Any writer will tell you it’s hard work writing a novel.  What’s even harder is the final edit, when you have to trim and prune and polish until the damn thing shines so bright it’s blinding.

Unfortunately all that trimming and pruning and polishing means cutting stuff out.  Stuff you love.  “But it’s mine!” you howl.  “It’s mine and I love it and I don’t want to be parted from a single word of it.”  Sound familiar?

No matter how much you tell yourself that it’ll be a better book for it, you won’t believe it at first.  Then you’ll get to a point say 35% of the way through and you start to develop a bit of detachment and think yeah, I can do this–and what’s more, it’s fun.

This carries you through the next 50% of the job, and then it all comes to a shuddering halt, right as you turn into the home straight.  This is where I find myself today.

I’ve done the hard part, taken 15k words out of a somewhat overfed manuscript and rewritten a few chapters that just weren’t cutting it.  The result is cleaner, tighter, better paced and does more with less.  I’m well happy with it.

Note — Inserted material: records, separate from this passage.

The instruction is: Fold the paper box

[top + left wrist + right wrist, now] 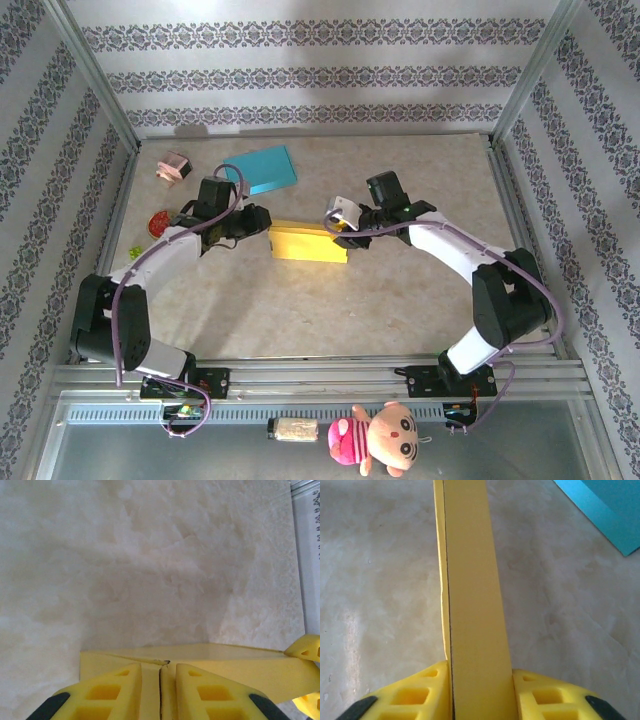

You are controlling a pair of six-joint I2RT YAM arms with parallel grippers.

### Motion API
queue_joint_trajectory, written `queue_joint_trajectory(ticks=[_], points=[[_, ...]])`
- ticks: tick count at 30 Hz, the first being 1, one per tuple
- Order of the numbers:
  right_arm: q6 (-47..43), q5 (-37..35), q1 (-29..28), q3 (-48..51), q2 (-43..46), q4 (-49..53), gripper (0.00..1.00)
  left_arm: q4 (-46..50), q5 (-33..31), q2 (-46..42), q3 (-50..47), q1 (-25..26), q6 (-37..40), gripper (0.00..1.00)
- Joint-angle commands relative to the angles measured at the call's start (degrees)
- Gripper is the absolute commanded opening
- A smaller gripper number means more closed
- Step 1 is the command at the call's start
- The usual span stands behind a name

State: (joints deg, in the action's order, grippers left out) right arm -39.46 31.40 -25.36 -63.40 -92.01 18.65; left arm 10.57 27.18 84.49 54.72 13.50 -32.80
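The yellow paper box (308,242) lies flattened and long at the middle of the table. At its left end my left gripper (258,222) has its fingers pressed on a thin folded flap of the box (240,665); the left gripper (159,672) is shut on it, with a dark seam between the paper layers. My right gripper (340,228) holds the right end. In the right wrist view the box (470,580) runs away as a narrow upright strip, and the right gripper (481,672) has both fingers against its sides.
A teal sheet (262,168) lies behind the box, its corner also in the right wrist view (605,505). A pink object (173,168), a red one (158,223) and a small green one (134,250) sit far left. A plush doll (380,440) lies before the arm bases.
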Motion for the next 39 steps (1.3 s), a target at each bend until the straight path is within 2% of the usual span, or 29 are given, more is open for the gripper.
queue_joint_trajectory(ticks=[1,7,13,16,18,20,22,25,29,36,39], points=[[2.89,-1.90,-0.82,-1.74,-2.17,3.59,0.39,6.10,-3.88,5.93,-4.29,0.63,2.82,0.24],[11.71,3.74,-0.18,-2.66,0.74,2.47,0.64,5.47,-3.57,6.29,-6.11,0.81,2.56,0.23],[22.52,0.50,0.46,-2.51,5.52,-1.68,0.76,5.33,-3.50,3.32,-7.69,1.22,2.45,0.23],[32.02,-1.57,1.37,-2.18,8.02,-4.07,0.81,3.53,-3.71,1.55,-9.78,2.18,1.25,0.23],[44.93,-4.24,2.83,-0.70,9.90,-7.20,0.84,2.44,-4.07,0.28,-11.44,2.53,0.44,0.22],[58.48,-7.03,4.33,0.43,10.92,-7.65,0.81,1.36,-4.29,-0.36,-12.63,2.62,-0.14,0.22],[67.91,-11.48,4.45,1.81,11.55,-4.10,0.78,1.00,-4.25,-0.02,-12.77,2.71,-0.25,0.22],[75.98,-12.94,3.86,4.53,12.87,-0.34,0.71,0.95,-3.88,0.63,-12.02,2.78,0.12,0.22],[85.33,-10.18,2.19,8.33,14.45,1.18,0.58,1.08,-3.65,1.21,-11.98,3.09,0.44,0.22],[89.13,-12.05,-1.83,11.55,14.12,-1.67,0.38,0.77,-3.29,0.35,-13.33,3.33,0.17,0.22],[87.41,-13.44,-3.29,12.78,11.76,-2.43,0.28,0.90,-3.58,-0.82,-15.19,4.18,-0.61,0.22]])
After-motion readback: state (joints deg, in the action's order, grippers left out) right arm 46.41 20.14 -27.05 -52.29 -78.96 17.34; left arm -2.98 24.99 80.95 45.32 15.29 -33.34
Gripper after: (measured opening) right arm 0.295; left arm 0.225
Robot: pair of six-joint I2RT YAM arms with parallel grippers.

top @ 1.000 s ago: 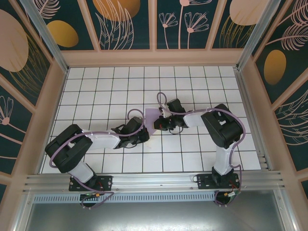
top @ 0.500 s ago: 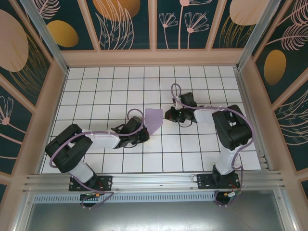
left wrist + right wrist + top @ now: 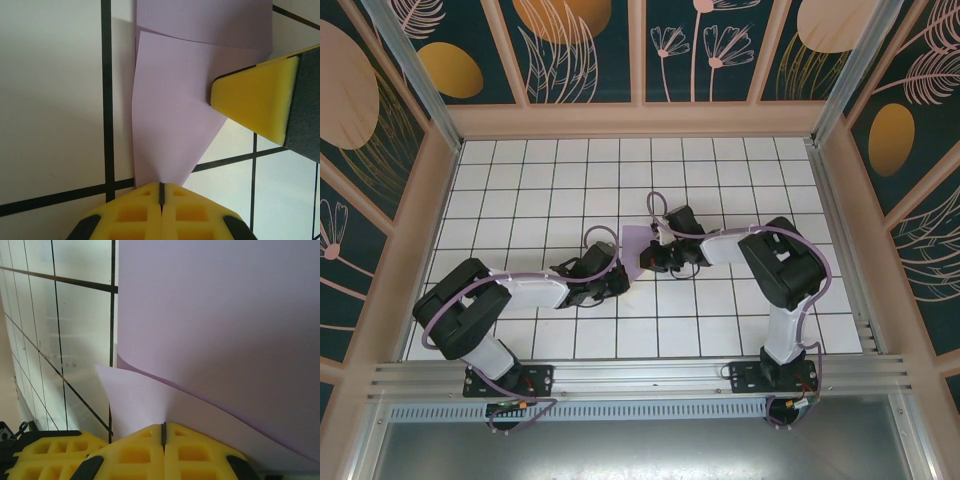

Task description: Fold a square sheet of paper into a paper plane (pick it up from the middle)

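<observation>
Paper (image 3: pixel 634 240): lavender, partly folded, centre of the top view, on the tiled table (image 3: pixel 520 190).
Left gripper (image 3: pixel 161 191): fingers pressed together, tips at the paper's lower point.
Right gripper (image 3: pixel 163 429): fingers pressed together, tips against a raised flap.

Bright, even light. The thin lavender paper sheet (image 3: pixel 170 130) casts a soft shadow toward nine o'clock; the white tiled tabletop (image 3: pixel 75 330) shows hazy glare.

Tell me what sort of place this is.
Probably a purpose-built robot test booth: a white gridded tabletop boxed in by walls with leaf-and-flower prints, and a left arm and right arm bolted to an aluminium rail at its near edge.
</observation>
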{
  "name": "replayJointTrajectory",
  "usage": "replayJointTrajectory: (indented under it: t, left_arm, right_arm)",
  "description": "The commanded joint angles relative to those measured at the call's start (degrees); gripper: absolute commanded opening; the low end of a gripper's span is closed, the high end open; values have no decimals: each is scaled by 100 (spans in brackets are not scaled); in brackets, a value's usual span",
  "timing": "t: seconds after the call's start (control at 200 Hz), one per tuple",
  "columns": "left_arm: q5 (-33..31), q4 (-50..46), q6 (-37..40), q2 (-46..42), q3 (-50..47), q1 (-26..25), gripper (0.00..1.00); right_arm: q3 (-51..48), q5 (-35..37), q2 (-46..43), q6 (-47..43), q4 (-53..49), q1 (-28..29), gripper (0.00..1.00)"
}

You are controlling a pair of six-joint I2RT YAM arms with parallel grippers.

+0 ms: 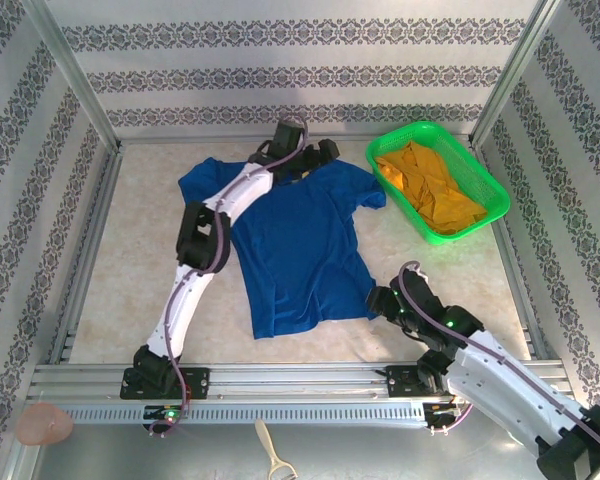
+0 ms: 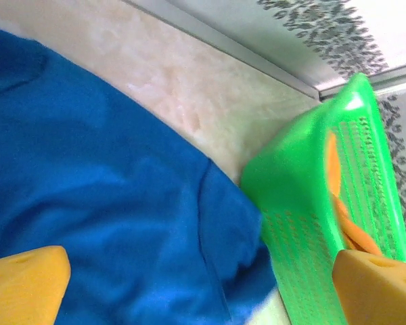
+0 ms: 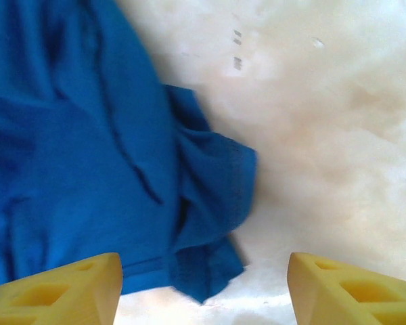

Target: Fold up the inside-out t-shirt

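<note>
The right end effector (image 1: 382, 300) sits at the near right corner of the t-shirt (image 1: 295, 250), just beside the hem. The right wrist view resolves what the top view leaves unclear: both yellow fingers (image 3: 61, 288) stand wide apart with nothing between them, and the hem corner ahead of them lies rumpled and turned over on the worktop (image 3: 325, 135). This end effector is open and holds nothing.

The t-shirt is blue and lies flat at the centre of the worktop. Its long axis runs near to far, leaning slightly left at the far end. The hem faces the arm bases and the collar faces the far wall. One sleeve extends to each side.

The left end effector (image 1: 315, 155) is over the collar, at the far edge of the t-shirt. The left wrist view shows its two yellow fingers (image 2: 24, 284) spread fully, with no cloth gripped. The same view shows the right sleeve seam and the perforated wall of the basket (image 2: 291, 223) just beside that sleeve, detail too small to read from above.

The basket is green, stands at the far right corner and contains the orange garment (image 1: 435, 185).

Count: two arms, two end effectors, four fingers, one t-shirt, one basket, one orange garment
</note>
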Motion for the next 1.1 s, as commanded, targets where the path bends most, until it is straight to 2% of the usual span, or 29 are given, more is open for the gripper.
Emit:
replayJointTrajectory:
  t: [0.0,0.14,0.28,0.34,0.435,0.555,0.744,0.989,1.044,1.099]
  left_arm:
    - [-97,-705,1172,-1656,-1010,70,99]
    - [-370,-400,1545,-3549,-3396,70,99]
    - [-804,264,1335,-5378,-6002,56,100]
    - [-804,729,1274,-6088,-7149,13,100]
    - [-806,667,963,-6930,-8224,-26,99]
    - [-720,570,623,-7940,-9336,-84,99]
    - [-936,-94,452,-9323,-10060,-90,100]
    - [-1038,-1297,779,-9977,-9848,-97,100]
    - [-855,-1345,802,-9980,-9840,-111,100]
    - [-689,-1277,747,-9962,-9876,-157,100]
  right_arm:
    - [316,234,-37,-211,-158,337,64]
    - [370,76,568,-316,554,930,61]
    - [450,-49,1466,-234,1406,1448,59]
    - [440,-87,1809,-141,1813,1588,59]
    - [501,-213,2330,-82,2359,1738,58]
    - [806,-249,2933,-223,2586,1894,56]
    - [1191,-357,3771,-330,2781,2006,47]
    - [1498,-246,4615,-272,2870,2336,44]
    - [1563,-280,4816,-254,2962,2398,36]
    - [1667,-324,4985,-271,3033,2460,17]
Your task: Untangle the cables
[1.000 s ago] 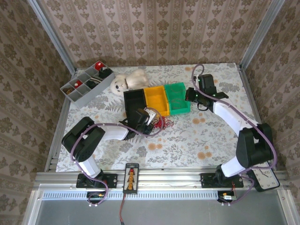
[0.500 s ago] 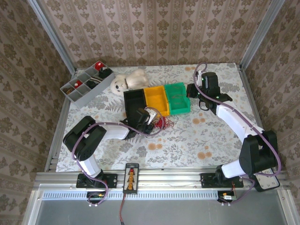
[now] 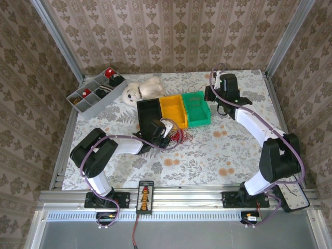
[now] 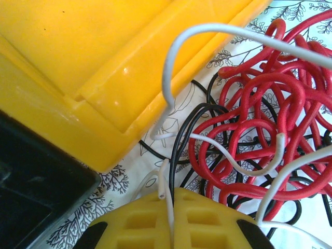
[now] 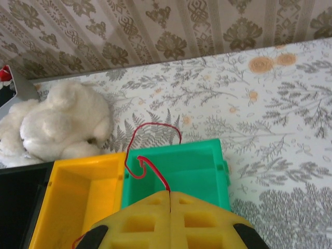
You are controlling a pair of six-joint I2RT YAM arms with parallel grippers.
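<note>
The cables [image 3: 180, 136] lie as a small tangle on the flowered table, just in front of the yellow bin [image 3: 174, 110]. In the left wrist view they are red, black and white loops [image 4: 259, 140] piled together. My left gripper [image 3: 165, 129] is at the tangle's left edge. Its yellow fingers are shut [image 4: 171, 207] on a white wire that rises out of the pile. My right gripper [image 3: 209, 96] hovers over the back of the green bin [image 3: 196, 109]. It is shut [image 5: 170, 194] on a thin red wire [image 5: 151, 124], which arcs above the green bin [image 5: 202, 166].
A black bin [image 3: 150, 113] stands left of the yellow one. A white plush toy [image 3: 141, 89] lies behind the bins. A grey compartment tray [image 3: 96, 92] with small parts sits at the far left. Patterned walls close in the table on three sides.
My right gripper has moved toward the far side of the table, over the back of the green bin, with the red wire in it. The left arm has stayed put.
</note>
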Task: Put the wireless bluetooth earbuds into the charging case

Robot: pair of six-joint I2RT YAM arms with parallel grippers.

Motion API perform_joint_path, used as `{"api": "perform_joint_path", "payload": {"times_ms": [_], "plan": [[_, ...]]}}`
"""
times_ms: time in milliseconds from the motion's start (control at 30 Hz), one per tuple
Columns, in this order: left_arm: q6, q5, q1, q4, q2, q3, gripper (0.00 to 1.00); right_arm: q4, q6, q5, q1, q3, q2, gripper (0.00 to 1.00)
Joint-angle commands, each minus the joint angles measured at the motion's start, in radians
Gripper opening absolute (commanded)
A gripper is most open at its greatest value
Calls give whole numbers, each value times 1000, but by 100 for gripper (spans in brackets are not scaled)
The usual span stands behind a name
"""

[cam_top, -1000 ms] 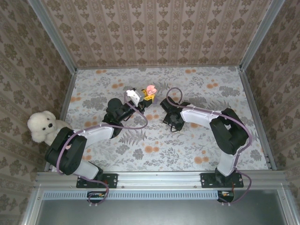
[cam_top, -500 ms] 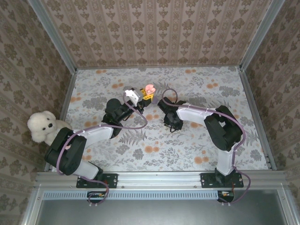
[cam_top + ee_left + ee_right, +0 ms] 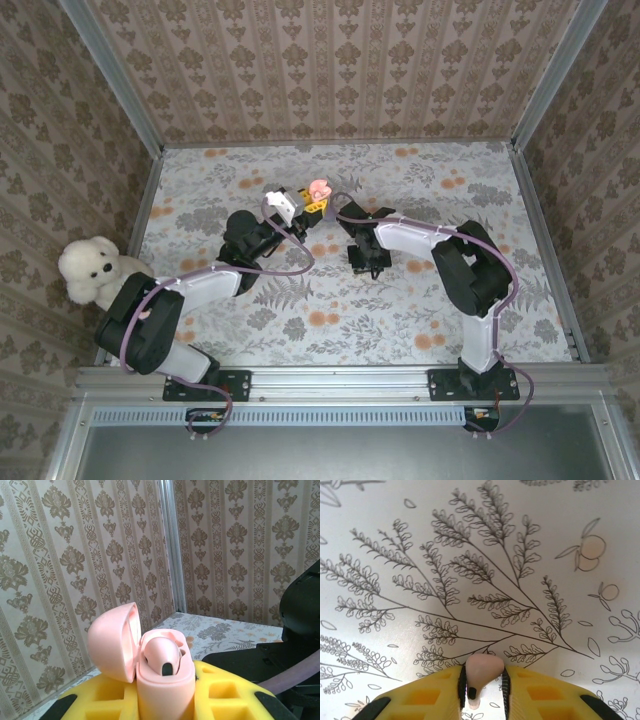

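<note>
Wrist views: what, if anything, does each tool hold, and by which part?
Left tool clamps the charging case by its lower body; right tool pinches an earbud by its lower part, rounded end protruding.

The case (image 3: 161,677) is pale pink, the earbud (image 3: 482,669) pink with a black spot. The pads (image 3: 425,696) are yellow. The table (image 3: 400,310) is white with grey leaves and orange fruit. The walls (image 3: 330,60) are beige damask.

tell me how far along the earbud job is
Done: the case is open in the left gripper with one earbud seated. In hand: the right gripper pinches the other earbud low over the table. Left: carry it over and seat it in the case.
</note>
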Motion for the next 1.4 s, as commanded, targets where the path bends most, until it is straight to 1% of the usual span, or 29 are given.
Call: {"api": "perform_joint_path", "payload": {"times_ms": [0,133,200,267,400,500,733,1033,1367], "plan": [[-16,-2,9,36,-28,0,0,28,-97,-56,7,27,29,30],[-16,-1,9,36,-28,3,0,24,-63,-51,7,37,4,36],[-16,-1,9,33,-27,4,0,23,-12,-51,7,41,-8,42],[-17,0,9,32,-25,4,0,19,50,-43,6,43,-14,45],[-16,1,9,32,-26,7,0,13,157,-25,3,48,-2,45],[-15,-1,9,31,-27,7,0,8,173,-16,4,53,19,45],[-12,0,10,22,-29,12,0,-9,101,-2,9,60,33,42],[-14,6,9,15,-21,27,0,-85,-62,56,30,123,63,38],[-10,9,9,1,-20,39,0,-117,-173,78,30,116,76,38]]}}
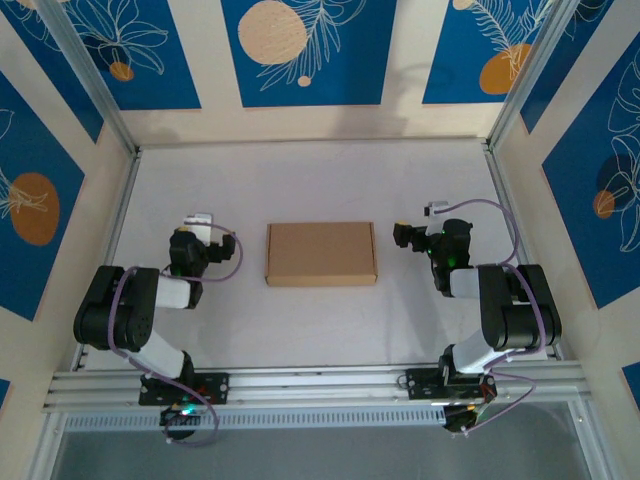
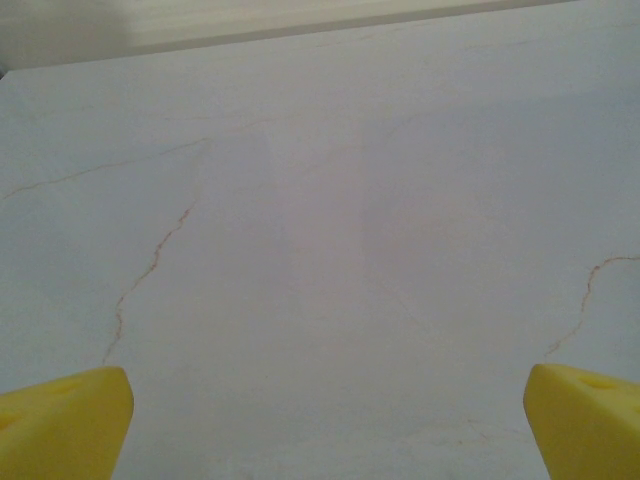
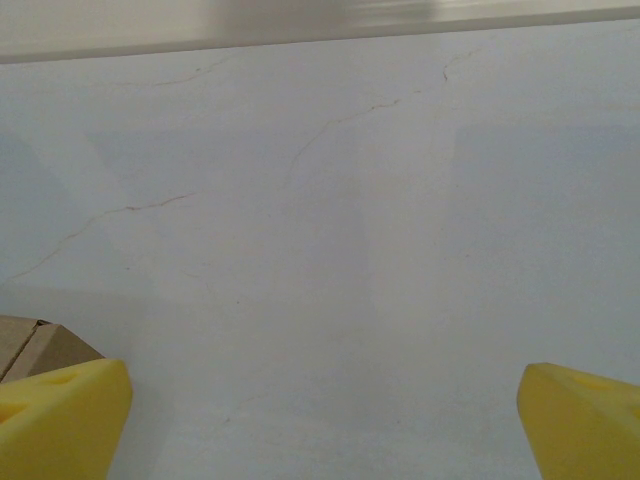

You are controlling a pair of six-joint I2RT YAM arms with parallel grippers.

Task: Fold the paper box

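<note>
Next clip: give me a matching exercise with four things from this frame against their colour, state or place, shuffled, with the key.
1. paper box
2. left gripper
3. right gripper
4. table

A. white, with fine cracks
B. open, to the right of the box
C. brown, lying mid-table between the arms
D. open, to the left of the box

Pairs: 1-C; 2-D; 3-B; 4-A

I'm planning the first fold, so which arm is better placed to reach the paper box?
Probably right. The right pincer, open, sits nearer the paper box, whose corner shows in its wrist view; the left pincer, also open, faces bare table.
</note>
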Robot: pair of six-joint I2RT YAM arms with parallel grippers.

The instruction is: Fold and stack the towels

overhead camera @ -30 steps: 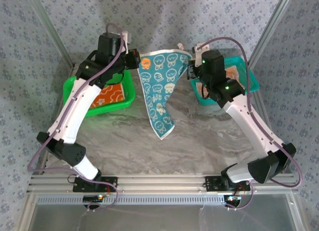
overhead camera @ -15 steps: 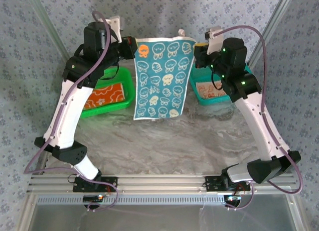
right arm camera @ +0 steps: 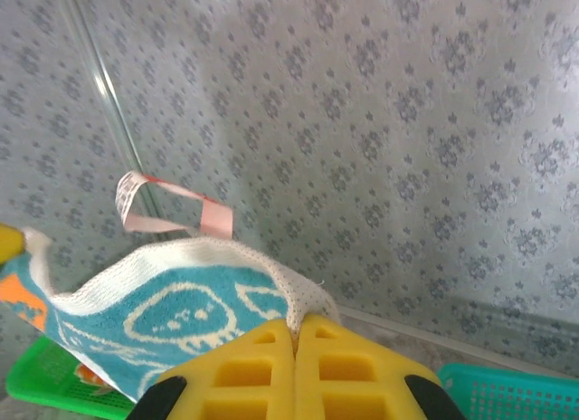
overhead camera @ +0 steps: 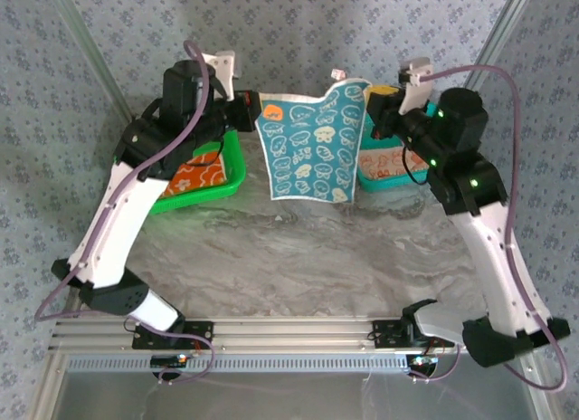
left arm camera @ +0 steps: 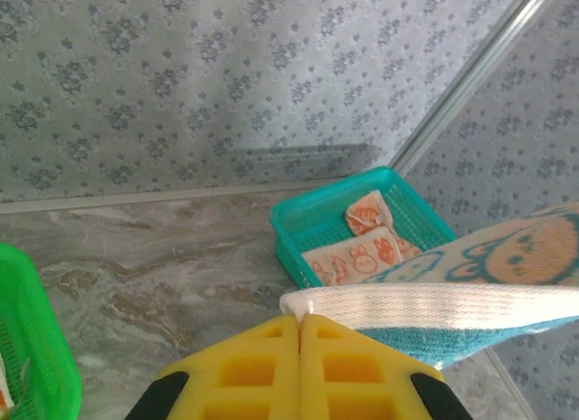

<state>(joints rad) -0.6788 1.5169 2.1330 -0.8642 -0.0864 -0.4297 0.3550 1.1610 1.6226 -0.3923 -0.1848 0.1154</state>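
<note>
left claw (left arm camera: 299, 322): clamped on teal towel (left arm camera: 507, 257) hem | beyond: teal basket (left arm camera: 312, 212), peach towels (left arm camera: 355, 260)

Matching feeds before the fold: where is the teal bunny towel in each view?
Top external: teal bunny towel hangs spread, upper centre.
Left wrist: towel at the right edge, low.
Right wrist: towel at lower left.
Shared landmark: teal basket.

The left arm (overhead camera: 118, 212) and right arm (overhead camera: 493, 239) reach high and far back, jaws clamped tight.
</note>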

My problem is this.  In the big finale–I hate to use the word climax.  Maybe it’s my mucky mind but it just seems, well, rude, quite frankly.  It is inextricably linked to gentlemen’s top-shelf periodicals and Newcastle’s only blue movie cinema, which had a name beginning with C and ending in ax, with a lime in the middle.  But I digress.

In the big finale, the bad guy doesn’t appear.  I thought long and hard about this, and decided that he should.  It is, after all, his show.  And I had an idea that he should saunter on set in one of his Laurence Llewellyn-Bowen silk shirts and taunt My Hero about his girlfriend.  It’s the kind of thing he’d do.

So I started looking for where I could engineer an appearance by the bad guy.  And bugger me if I couldn’t find one.  The finale chapters work so well as they are that shoehorning anything in is just going to upset the balance (and you don’t want to start upsetting the balance in the Force, mate–anything could happen).

I therefore find myself in a quandary.  My head says a finale without the bad guy and My Hero squaring off is not much of a finale at all.  Dare I say it, an anti-climax.  And my heart is saying, don’t bugger about with it or you’ll spoil it.  Of course the logical way to approach this is to employ the wonderful “Save As…” command and make a copy of where I’m at right now, try the edit, and see if it works.  If it does, great.  If it doesn’t, no harm done, go back to the backup and all it’s cost me is a couple of late nights (sucks having to work for a living, eh?)

I am, however, a writer, and therefore only peripherally acquainted with logic.  None of this book or either of its sequels has been planned.  It has evolved on tea, chocolate biscuits and four hours’ sleep a night (sucks having to work…etc)

Aargh.

This, as my dad’s colleague used to say, is a two-biscuit problem.  I need more Hobnobs.